What is expected:
Below are some records; output exactly the lines from the line with "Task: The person" to the line with "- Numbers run", both ends kept, and nothing more.

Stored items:
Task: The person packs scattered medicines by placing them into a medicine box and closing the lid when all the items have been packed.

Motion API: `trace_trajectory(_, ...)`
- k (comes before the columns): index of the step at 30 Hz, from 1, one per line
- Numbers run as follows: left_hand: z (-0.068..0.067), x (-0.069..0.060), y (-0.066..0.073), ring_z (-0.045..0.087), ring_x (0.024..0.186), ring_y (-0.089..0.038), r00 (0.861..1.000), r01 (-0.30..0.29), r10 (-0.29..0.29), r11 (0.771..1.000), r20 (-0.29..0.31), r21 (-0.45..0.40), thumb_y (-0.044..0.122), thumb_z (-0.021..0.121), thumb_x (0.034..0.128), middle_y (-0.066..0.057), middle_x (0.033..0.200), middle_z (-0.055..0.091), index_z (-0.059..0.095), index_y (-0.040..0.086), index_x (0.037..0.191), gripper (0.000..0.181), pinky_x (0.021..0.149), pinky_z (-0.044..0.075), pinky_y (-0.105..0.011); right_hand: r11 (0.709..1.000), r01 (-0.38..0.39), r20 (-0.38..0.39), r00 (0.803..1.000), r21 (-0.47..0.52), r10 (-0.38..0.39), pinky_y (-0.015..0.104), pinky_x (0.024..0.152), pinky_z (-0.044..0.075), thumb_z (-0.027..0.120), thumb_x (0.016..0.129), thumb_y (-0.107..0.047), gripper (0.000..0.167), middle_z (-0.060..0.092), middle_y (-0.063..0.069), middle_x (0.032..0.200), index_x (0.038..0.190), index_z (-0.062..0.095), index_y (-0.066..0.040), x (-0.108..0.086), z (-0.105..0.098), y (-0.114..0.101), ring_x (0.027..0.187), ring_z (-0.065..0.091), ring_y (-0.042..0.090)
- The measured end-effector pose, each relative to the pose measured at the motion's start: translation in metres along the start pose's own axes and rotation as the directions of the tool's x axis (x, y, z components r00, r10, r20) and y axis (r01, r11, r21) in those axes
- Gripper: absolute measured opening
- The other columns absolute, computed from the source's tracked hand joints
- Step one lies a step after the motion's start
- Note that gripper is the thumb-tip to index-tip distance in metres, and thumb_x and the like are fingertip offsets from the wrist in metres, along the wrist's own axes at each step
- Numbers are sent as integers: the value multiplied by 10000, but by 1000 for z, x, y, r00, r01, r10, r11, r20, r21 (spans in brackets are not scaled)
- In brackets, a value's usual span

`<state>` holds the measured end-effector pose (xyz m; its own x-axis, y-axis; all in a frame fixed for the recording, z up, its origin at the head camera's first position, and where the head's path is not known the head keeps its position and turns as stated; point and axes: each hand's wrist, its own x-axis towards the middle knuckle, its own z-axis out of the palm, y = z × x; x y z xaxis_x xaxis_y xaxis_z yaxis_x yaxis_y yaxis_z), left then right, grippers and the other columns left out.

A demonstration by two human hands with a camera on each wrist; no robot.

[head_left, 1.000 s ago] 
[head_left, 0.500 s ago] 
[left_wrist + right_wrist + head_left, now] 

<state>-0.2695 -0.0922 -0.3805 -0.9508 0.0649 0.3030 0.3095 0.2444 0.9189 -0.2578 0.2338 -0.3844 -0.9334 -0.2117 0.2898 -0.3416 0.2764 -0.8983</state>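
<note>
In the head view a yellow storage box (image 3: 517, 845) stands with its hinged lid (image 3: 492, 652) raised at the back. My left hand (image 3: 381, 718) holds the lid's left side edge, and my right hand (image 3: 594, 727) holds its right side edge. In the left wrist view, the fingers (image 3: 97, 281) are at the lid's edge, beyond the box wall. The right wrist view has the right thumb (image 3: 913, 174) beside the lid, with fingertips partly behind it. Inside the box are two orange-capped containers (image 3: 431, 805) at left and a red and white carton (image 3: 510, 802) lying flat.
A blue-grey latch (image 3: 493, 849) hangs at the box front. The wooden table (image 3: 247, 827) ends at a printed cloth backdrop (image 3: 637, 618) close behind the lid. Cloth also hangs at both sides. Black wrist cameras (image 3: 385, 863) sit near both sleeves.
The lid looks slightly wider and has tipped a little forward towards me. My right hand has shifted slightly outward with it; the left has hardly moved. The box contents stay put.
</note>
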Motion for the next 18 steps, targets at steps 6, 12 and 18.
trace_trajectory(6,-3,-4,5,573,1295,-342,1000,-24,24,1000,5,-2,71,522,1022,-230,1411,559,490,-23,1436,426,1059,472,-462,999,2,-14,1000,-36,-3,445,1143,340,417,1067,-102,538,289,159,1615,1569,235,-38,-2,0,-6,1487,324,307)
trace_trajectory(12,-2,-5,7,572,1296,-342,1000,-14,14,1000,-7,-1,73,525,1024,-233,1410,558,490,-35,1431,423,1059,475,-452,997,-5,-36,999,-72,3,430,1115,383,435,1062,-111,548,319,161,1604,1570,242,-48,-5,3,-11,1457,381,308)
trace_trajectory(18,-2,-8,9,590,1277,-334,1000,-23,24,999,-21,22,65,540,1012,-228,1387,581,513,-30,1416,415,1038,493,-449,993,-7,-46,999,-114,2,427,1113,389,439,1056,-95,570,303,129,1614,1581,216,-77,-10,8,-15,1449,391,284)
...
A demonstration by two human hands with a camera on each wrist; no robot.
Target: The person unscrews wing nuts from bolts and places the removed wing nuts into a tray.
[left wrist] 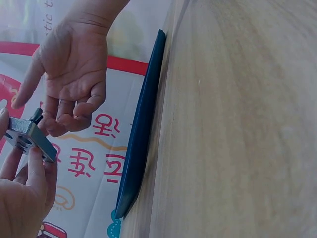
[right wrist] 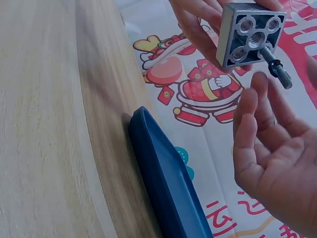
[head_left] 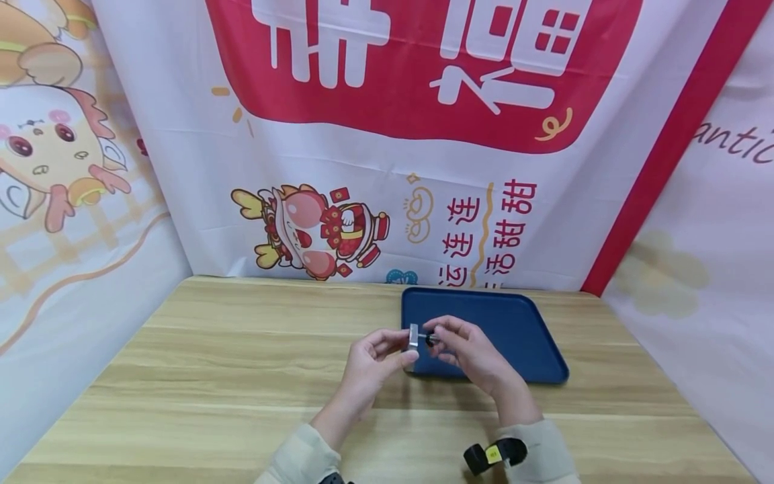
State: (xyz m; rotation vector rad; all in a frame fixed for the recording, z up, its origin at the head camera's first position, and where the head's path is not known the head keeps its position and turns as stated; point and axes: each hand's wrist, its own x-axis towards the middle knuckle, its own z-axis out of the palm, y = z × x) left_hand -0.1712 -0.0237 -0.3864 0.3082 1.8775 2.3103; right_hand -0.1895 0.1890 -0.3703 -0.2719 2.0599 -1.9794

Result of this task:
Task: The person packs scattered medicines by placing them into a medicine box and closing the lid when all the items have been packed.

Motion API: `trace_trajectory(_, ...)`
- k (comes before the columns): index of the step at 30 Hz, from 1, one per line
- Numbers run as follows: left_hand: z (-0.068..0.067), x (-0.069..0.060), y (-0.066..0.073), ring_z (-0.045..0.087), ring_x (0.024..0.186), ring_y (-0.089..0.038), r00 (0.861..1.000), r01 (-0.30..0.29), r10 (-0.29..0.29), r11 (0.771..1.000), r20 (-0.29..0.31), r21 (-0.45..0.40), thumb_y (-0.044..0.122), thumb_z (-0.021..0.121), thumb_x (0.034..0.128), middle_y (-0.066..0.057), middle_x (0.033..0.200), middle_z (-0.055..0.091), index_z (-0.059..0.095), index_y (-0.040..0.086), index_x (0.037..0.191), gripper (0.000..0.181), pinky_x (0.021..0.149), pinky_z (-0.044..0.075), pinky_y (-0.105..0.011); right_hand: r11 (0.709..1.000), r01 (-0.38..0.39), r20 (-0.38..0.39), r00 (0.803..1.000), r21 (-0.47..0.52), r10 (-0.38..0.39), pinky_y (-0.015..0.104), pinky_x (0.024..0.152), pinky_z (-0.044..0.075), thumb_z (-0.027..0.120), thumb_x (0.016..0.129), thumb_y (-0.107..0.047), gripper (0.000..0.167), middle_z (-0.060..0.092), middle_y (-0.063..0.069), middle_x (0.032..0.200), index_x (0.038..0.190), index_z (-0.062..0.095), index_y (-0.066..0.040), x (-0.108..0.086), z (-0.105..0.098), y (-0.114..0.101), ring_x (0.027..0.187), ring_z (-0.065..0.091), ring_y (-0.042..0.090)

Nothing further is required for this exercise.